1 files changed, 212 insertions, 0 deletions
diff --git a/dom/security/nsCSPParser.h b/dom/security/nsCSPParser.h
new file mode 100644
index 0000000000..84355db6b8
--- /dev/null
+++ b/dom/security/nsCSPParser.h
@@ -0,0 +1,212 @@
+/* -*- Mode: C++; tab-width: 8; indent-tabs-mode: nil; c-basic-offset: 2 -*- */
+/* vim: set ts=8 sts=2 et sw=2 tw=80: */
+/* This Source Code Form is subject to the terms of the Mozilla Public
+ * License, v. 2.0. If a copy of the MPL was not distributed with this
+ * file, You can obtain one at http://mozilla.org/MPL/2.0/. */
+
+#ifndef nsCSPParser_h___
+#define nsCSPParser_h___
+
+#include "nsCSPUtils.h"
+#include "nsCSPContext.h"
+#include "nsIURI.h"
+#include "PolicyTokenizer.h"
+
+bool isNumberToken(char16_t aSymbol);
+bool isValidHexDig(char16_t aHexDig);
+
+// clang-format off
+const char16_t COLON        = ':';
+const char16_t SEMICOLON    = ';';
+const char16_t SLASH        = '/';
+const char16_t PLUS         = '+';
+const char16_t DASH         = '-';
+const char16_t DOT          = '.';
+const char16_t UNDERLINE    = '_';
+const char16_t TILDE        = '~';
+const char16_t WILDCARD     = '*';
+const char16_t SINGLEQUOTE  = '\'';
+const char16_t NUMBER_SIGN  = '#';
+const char16_t QUESTIONMARK = '?';
+const char16_t PERCENT_SIGN = '%';
+const char16_t EXCLAMATION  = '!';
+const char16_t DOLLAR       = '$';
+const char16_t AMPERSAND    = '&';
+const char16_t OPENBRACE    = '(';
+const char16_t CLOSINGBRACE = ')';
+const char16_t EQUALS       = '=';
+const char16_t ATSYMBOL     = '@';
+// clang-format on
+
+class nsCSPParser {
+ public:
+  /**
+   * The CSP parser only has one publicly accessible function, which is
+   * parseContentSecurityPolicy. Internally the input string is separated into
+   * string tokens and policy() is called, which starts parsing the policy. The
+   * parser calls one function after the other according the the source-list
+   * from http://www.w3.org/TR/CSP11/#source-list.

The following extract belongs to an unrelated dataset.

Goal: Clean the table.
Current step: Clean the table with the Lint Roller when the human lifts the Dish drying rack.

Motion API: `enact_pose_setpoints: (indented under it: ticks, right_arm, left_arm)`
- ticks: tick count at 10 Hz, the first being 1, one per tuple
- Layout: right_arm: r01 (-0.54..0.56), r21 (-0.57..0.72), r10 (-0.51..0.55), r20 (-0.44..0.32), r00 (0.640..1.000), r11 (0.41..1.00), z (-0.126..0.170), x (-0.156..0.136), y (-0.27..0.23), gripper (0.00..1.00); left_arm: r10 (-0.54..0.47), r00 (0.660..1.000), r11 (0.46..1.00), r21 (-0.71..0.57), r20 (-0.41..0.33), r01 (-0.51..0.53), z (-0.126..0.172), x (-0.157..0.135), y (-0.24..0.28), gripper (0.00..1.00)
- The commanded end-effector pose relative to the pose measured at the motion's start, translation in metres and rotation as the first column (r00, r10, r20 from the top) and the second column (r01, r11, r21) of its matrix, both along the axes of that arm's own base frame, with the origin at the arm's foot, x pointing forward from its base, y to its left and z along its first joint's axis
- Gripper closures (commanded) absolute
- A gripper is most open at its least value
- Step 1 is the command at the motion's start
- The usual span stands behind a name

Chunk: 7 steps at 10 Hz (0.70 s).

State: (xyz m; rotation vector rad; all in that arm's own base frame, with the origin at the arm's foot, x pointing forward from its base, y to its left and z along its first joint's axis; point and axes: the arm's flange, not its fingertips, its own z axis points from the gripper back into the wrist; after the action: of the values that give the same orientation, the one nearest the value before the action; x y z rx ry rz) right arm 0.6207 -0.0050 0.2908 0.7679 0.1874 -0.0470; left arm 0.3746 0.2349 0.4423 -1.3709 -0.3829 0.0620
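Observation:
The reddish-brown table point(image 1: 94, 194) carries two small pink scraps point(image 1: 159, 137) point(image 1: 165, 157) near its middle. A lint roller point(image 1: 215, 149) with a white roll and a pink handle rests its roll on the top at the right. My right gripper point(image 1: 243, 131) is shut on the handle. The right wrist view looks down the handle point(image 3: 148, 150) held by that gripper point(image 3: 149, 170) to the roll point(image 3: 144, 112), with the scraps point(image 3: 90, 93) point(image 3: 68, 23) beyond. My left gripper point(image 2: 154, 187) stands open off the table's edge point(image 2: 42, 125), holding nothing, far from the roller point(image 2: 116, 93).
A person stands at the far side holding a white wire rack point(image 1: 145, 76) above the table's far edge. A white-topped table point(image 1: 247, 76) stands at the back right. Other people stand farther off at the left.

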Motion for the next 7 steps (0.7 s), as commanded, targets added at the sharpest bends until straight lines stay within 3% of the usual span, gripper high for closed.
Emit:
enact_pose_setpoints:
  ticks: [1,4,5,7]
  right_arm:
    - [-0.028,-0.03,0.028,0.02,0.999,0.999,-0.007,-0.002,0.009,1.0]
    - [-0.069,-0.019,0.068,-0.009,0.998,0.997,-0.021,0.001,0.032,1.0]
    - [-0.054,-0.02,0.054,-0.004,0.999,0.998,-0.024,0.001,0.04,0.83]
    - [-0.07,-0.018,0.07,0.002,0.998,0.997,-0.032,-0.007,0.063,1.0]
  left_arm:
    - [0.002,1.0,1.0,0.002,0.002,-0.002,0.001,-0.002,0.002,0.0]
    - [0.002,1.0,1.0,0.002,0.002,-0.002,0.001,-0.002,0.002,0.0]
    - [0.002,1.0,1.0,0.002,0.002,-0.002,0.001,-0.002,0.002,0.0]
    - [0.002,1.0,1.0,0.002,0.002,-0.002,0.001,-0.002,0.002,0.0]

E.g., the parser can only
+   * call port() after the parser has already processed any possible host in
+   * host(), similar to a finite state machine.
+   */
+  static nsCSPPolicy* parseContentSecurityPolicy(const nsAString& aPolicyString,
+                                                 nsIURI* aSelfURI,
+                                                 bool aReportOnly,
+                                                 nsCSPContext* aCSPContext,
+                                                 bool aDeliveredViaMetaTag);
+
+ private:
+  nsCSPParser(policyTokens& aTokens, nsIURI* aSelfURI,
+              nsCSPContext* aCSPContext, bool aDeliveredViaMetaTag);
+
+  ~nsCSPParser();
+
+  // Parsing the CSP using the source-list from
+  // http://www.w3.org/TR/CSP11/#source-list
+  nsCSPPolicy* policy();
+  void directive();
+  nsCSPDirective* directiveName();
+  void directiveValue(nsTArray<nsCSPBaseSrc*>& outSrcs);
+  void referrerDirectiveValue(nsCSPDirective* aDir);
+  void reportURIList(nsCSPDirective* aDir);
+  void sandboxFlagList(nsCSPDirective* aDir);
+  void sourceList(nsTArray<nsCSPBaseSrc*>& outSrcs);
+  nsCSPBaseSrc* sourceExpression();
+  nsCSPSchemeSrc* schemeSource();
+  nsCSPHostSrc* hostSource();
+  nsCSPBaseSrc* keywordSource();
+  nsCSPNonceSrc* nonceSource();
+  nsCSPHashSrc* hashSource();
+  nsCSPHostSrc* host();
+  bool hostChar();
+  bool schemeChar();
+  bool port();
+  bool path(nsCSPHostSrc* aCspHost);
+
+  bool subHost();                        // helper function to parse subDomains
+  bool atValidUnreservedChar();          // helper function to parse unreserved
+  bool atValidSubDelimChar();            // helper function to parse sub-delims
+  bool atValidPctEncodedChar();          // helper function to parse pct-encoded
+  bool subPath(nsCSPHostSrc* aCspHost);  // helper function to parse paths
+
+  inline bool atEnd() { return mCurChar >= mEndChar; }
+
+  inline bool accept(char16_t aSymbol) {
+    if (atEnd()) {
+      return false;
+    }
+    return (*mCurChar == aSymbol) && advance();
+  }
+
+  inline bool accept(bool (*aClassifier)(char16_t)) {
+    if (atEnd()) {
+      return false;
+    }
+    return (aClassifier(*mCurChar)) && advance();
+  }
+
+  inline bool peek(char16_t aSymbol) {
+    if (atEnd()) {
+      return false;
+    }
+    return *mCurChar == aSymbol;
+  }
+
+  inline bool peek(bool (*aClassifier)(char16_t)) {
+    if (atEnd()) {
+      return false;
+    }
+    return aClassifier(*mCurChar);
+  }
+
+  inline bool advance() {
+    if (atEnd()) {
+      return false;
+    }
+    mCurValue.Append(*mCurChar++);
+    return true;
+  }
+
+  inline void resetCurValue() { mCurValue.Truncate(); }
+
+  bool atEndOfPath();
+  bool atValidPathChar();
+
+  void resetCurChar(const nsAString& aToken);
+
+  void logWarningErrorToConsole(uint32_t aSeverityFlag, const char* aProperty,
+                                const nsTArray<nsString>& aParams);
+
+  /**
+   * When parsing the policy, the parser internally uses the following helper
+   * variables/members which are used/reset during parsing. The following
+   * example explains how they are used.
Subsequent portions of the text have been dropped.